The UAE’s General Civil Aviation Authority (GCAA) lifted all flight restrictions over the weekend, allowing air traffic to resume as normal following the start of the US-Israel-Iran war.
In a post on X, the GCAA said the decision came after “a comprehensive assessment of operational and security conditions, in coordination with the relevant authorities”.

“We reaffirm our commitment to ongoing real-time monitoring to ensure the achievement of the highest levels of aviation safety for all,” the GCAA stated in its post.
The resumption of air traffic over the UAE allows key regional hubs, including Dubai International Airport and Abu Dhabi’s Zayed International Airport, which were affected by drone attacks in the early stages of the conflict, to return to full operations.
Dubai International Airport was ranked 15th among the world’s busiest airports in the OAG Megahubs 2025 study, serving 46,104 connections to 280 destinations worldwide.
Zayed International Airport has capacity for 45 million passengers and handled 32.5 million passengers in 2025.
OAG’s late-April 2026 analysis of the Middle East conflict’s impact on airline capacity found that capacity in May was down 34.7 per cent compared with the February baseline, with more than one-third of planned capacity no longer in service.
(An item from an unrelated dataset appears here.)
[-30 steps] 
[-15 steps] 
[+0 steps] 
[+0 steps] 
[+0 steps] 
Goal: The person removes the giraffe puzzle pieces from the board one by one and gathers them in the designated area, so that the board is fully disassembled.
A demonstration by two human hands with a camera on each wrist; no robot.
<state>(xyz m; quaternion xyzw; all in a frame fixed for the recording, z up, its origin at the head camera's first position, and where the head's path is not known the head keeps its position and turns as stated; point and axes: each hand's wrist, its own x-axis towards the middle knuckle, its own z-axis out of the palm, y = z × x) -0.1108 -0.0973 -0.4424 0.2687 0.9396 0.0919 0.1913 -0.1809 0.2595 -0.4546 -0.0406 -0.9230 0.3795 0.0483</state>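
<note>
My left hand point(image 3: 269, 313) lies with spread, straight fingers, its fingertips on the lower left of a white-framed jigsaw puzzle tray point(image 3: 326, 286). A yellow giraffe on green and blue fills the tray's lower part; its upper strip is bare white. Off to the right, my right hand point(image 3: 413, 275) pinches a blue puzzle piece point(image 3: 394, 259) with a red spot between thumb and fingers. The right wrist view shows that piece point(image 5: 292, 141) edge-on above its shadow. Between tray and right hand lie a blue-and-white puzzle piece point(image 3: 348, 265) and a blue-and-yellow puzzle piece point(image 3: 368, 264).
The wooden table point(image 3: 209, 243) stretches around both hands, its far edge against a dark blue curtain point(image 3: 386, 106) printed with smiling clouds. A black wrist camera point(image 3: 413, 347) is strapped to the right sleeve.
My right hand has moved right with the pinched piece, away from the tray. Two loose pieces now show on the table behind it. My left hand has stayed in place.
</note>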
However, aviation analysts say it is too early to determine the impact of the reopening on Middle Eastern travel and transit performance.
Independent analyst Brendan Sobie said the immediate effect is the resumption of operations among Gulf airlines. Many “have already resumed a high portion of flights and are aggressively selling transit” before the GCAA’s May 2 announcement. He expects these carriers to “continue to add capacity and sell aggressively regardless of high oil prices”.
At the same time, some foreign airlines have also resumed flights to the UAE ahead of the lifting of restrictions.
Sobie noted that assessing the relationship between open UAE airspace and a full recovery in longhaul transit traffic will depend on consumer sentiment.
He stated that the trinity of available flight capacity, lack of airspace restrictions, and access to cheap fares would not automatically fill seats.
“In fact, so far a high portion of seats aren’t filled,” he said, adding that more time is needed to determine whether reopening UAE airspace will support longhaul demand via the Middle East.
OAG Aviation’s Asia-Pacific commercial and industry affairs lead, Mayur Patel, is similarly cautious.
He told TTG Asia that with the lifting of restrictions on May 2, “the path to full operations is now clear, though complete restoration will take weeks rather than days as carriers work through operational recalibration”.
Patel expects leisure and VFR traffic to rebound quickly, particularly as the northern summer peak season approaches.
He advised that attention should be on airlines’ load factor recovery rather than schedule restoration, “as seats are likely to return faster than bookings on secondary routes where traveller confidence takes longer to rebuild”.
He added: “Critically, the pace of that confidence rebuild will also depend on government travel advisories issued by key source markets including Australia, the UK, and the US being downgraded or lifted, as these directly influence both corporate travel policies and leisure booking behaviour.
“Notwithstanding any further deterioration in regional security conditions, which remain a live risk given the ceasefire has yet to produce a durable political resolution, the overall trajectory points toward a meaningful recovery in Middle East transit demand through the second half of 2026.”